A Essência do Ensinamento de Budha. Por
Thich Nhat Hahn. De acordo com o budismo, os seres humanos são compostos de
Cinco Agregados (skandhas): forma, sensações, percepções, formações
mentais e consciência. Os Cinco Agregados contêm em si tudo o que existe -
tanto dentro como fora de nós, na natureza e na sociedade. O 1o.
Agregado Forma (rupa) significa o nosso corpo, incluindo os cinco
órgãos dos sentidos e o sistema nervoso. Uma boa prática de atenção plena ao
corpo é nos deitarmos e praticarmos o relaxamento total. Permita que seu corpo
descanse um pouco, e a seguir concentre a atenção na testa. "Ao inspirar,
tomo consciência de minha testa. Ao expirar, sorrio para minha testa". Use
a energia da atenção plena para tocar a testa, o cérebro, os olhos, ouvidos e
nariz. A cada vez que inspirar, torne-se consciente de uma parte diferente do
corpo, e cada vez que expirar, sorria para aquela parte. Use as energias da
atenção plena e do amor para abraçar cada pedaço do corpo.

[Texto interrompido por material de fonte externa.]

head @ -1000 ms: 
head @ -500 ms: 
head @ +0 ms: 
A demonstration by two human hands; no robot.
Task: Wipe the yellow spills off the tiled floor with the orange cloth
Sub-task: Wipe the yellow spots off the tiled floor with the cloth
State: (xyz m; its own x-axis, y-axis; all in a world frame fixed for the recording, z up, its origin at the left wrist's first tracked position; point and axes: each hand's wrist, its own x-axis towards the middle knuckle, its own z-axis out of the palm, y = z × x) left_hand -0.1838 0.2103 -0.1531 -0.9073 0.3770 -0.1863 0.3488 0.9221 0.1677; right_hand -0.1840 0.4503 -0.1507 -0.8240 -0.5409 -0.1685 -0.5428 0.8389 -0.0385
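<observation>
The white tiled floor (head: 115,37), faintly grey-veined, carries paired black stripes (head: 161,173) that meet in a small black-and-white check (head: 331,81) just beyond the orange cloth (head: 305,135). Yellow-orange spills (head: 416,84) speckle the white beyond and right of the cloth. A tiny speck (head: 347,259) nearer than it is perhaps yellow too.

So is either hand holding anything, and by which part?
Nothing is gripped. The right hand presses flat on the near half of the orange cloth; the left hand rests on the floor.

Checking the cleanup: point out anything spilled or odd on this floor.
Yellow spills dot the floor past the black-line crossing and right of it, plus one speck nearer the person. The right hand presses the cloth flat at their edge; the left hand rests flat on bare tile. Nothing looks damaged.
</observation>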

Abrace seu coração,
pulmões e estômago. "Ao inspirar, tomo consciência de meu coração. Ao
expirar, abraço meu coração". Estabeleça a prática de explorar todo o seu
corpo, usando a luz da atenção plena e sempre sorrindo para cada uma das partes
com compaixão e amor. Quando terminar de fazer isso, você se sentirá
extraordinariamente bem. Só leva meia hora, e o corpo descansará profundamente
durante esses trinta minutos. Não se esqueça de cuidar bem de seu corpo, dando
a ele tempo de descanso, e abraçando-o com carinho, compaixão, atenção e amor.
Aprenda a considerar seu corpo como um rio, no qual cada célula é comparável a
uma gota de água. A todo instante as células estão nascendo e morrendo. O
nascimento e a morte se apoiam mutuamente. Para praticar a atenção plena ao
corpo, siga o ritmo da respiração e focalize a atenção em cada parte do corpo,
desde o cabelo no alto da cabeça até as solas dos pés. Respire sempre com
atenção plena e abrace cada parte do corpo com a energia da atenção plena,
sorrindo com reconhecimento e amor. O Buda disse que existem trinta e duas
partes no corpo que devem ser reconhecidas e abraçadas. Identifique os
elementos que fazem parte de seu corpo: terra, água, ar e calor. Entenda a
ligação que existe entre esses quatro elementos dentro e fora de seu corpo.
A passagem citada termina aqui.